In pointing this out, however, people like me are missing something important – that even lousy arguments have the power to persuade.
Robert Cialdini gives us an example of this in Influence. He tells of an experiment in which a woman tries to jump queues to use a photocopier in a university library. When she merely asked to jump in, 60% of people in the queue complied. But the question “May I use the Xerox machine because I have to make some copies?” got 93% to agree. Even a meaningless remark (why else would you want to use the copier?) elicited compliance.
What’s going on here is that the mere act of speaking has persuasive power. This has been corroborated by experiments (pdf) by Justin Rao and James Andreoni. They got people to play a dictator game in which one subject was given $10 and then invited to share some or none with somebody else. They found that in the straightforward game, dictators have an average of $1.53. However, when the third party asked for a share of the money, the dictator gave an average of $2.40. The actual wording of the requests didn’t seem to much matter. But say Andreoni and Rao, “the existence of a request matters tremendously.” They say:
Communication, especially the power of asking, greatly influences feelings of empathy and pro-social behavior.

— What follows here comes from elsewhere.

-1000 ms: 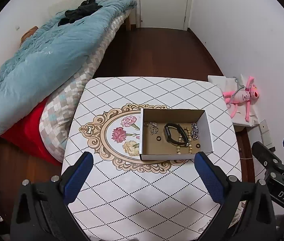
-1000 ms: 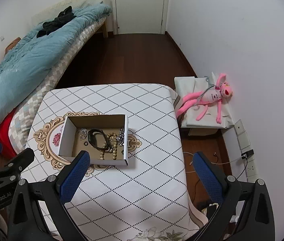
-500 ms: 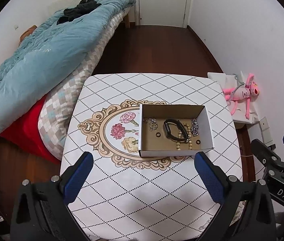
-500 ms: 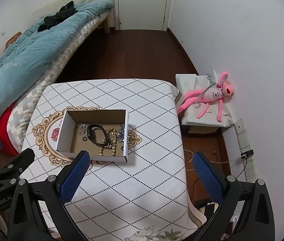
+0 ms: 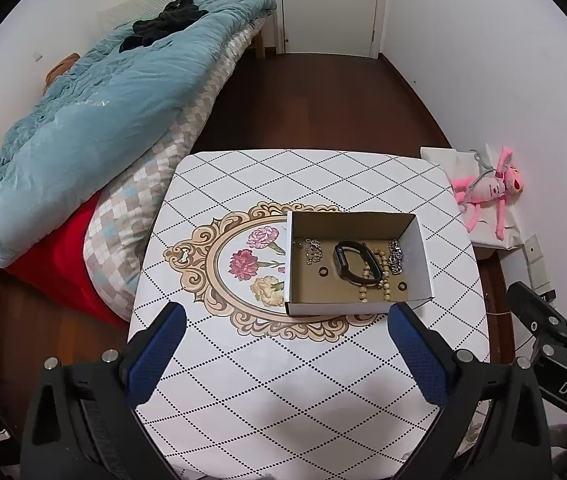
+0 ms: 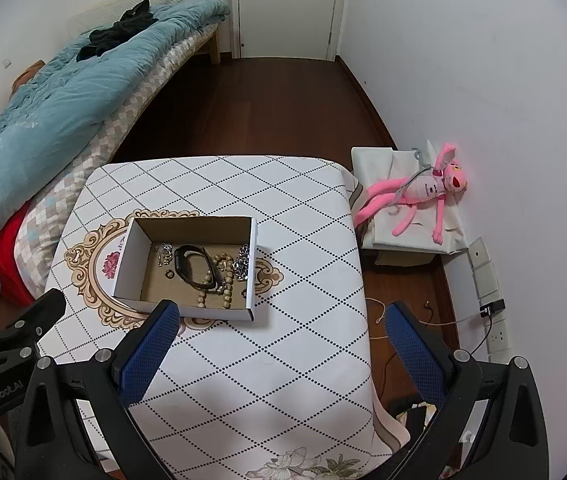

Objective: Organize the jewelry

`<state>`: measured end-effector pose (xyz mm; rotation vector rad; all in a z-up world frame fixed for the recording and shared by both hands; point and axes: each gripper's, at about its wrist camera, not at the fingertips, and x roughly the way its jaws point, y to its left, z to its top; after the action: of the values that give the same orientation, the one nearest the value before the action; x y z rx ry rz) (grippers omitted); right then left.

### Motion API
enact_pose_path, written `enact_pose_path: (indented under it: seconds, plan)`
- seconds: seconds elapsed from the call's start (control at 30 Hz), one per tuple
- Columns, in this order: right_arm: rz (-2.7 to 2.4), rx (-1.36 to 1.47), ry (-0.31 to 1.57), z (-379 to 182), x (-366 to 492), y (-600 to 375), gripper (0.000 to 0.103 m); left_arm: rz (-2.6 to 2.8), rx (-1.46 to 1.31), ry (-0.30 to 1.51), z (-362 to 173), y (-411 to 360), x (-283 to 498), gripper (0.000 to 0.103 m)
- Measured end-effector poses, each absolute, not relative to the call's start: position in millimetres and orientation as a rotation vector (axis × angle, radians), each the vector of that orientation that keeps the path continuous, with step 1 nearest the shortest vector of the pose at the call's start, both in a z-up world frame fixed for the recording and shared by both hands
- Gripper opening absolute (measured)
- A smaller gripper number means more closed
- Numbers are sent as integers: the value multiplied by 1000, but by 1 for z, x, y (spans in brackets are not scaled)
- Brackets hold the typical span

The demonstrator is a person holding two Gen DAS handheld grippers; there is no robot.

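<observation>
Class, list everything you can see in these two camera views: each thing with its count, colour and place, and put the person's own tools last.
box: one, white outside, brown inside, open, on the table
black band: one, in the box middle
bead strings: count unclear, tan, in the box beside the band
silver chains: at least two, at the box's left and right sides
small rings: at least two, dark, on the box floor
table: one, white cloth with diamond pattern and flower medallion
duvet: one, light blue, on the bed
plush toy: one, pink, by the wall
door: one, white, far end
left tool: one, black with blue pads, open
right tool: one, same, open
</observation>
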<state>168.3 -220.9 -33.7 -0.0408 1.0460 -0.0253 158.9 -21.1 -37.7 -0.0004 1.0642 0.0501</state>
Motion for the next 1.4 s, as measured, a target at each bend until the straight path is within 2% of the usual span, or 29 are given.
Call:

The mere existence of messages, then, gets us to sympathize with the sender.
In this context, there’s a massive bias in the media. People earning over £80,000 might be only 5% of the population, but they account for much more than 5% of communication. This leads us to sympathize with them. Add in the fact that people tend to believe lies, and we get a big bias towards the rich.
It’s often said that many people oppose higher taxes on top earners because they hope (mostly wrongly) to become one themselves. But this is only part of the story. We sympathize with the rich not (just) because we hope to become rich ourselves, but because we hear so damned much from them.
There’s a nasty flipside to this. If we don’t hear from people, we tend not to sympathize with them. Separate experiments by Agne Kajackaite has shown this. She got people to work where the rewards went not just to them but to a bad cause (the NRA). She found that when people chose not to know whether the money was donated to that cause, they behaved more selfishly; they worked harder to make money for themselves. “Ignorant agents behave in a more selfish way” she concludes.
Thigh might well have political effects. Because the worst-off have less voice, we are relatively ignorant of their suffering and so less sympathetic to them. Support for benefit cuts isn’t based solely upon outright untruths, but upon a lack of sympathy for them caused by their relative lack of voice.
Most of us, I guess, can name far more people who are in the top 5% of the income distribution than in the bottom 5%. This introduces a bias towards the rich.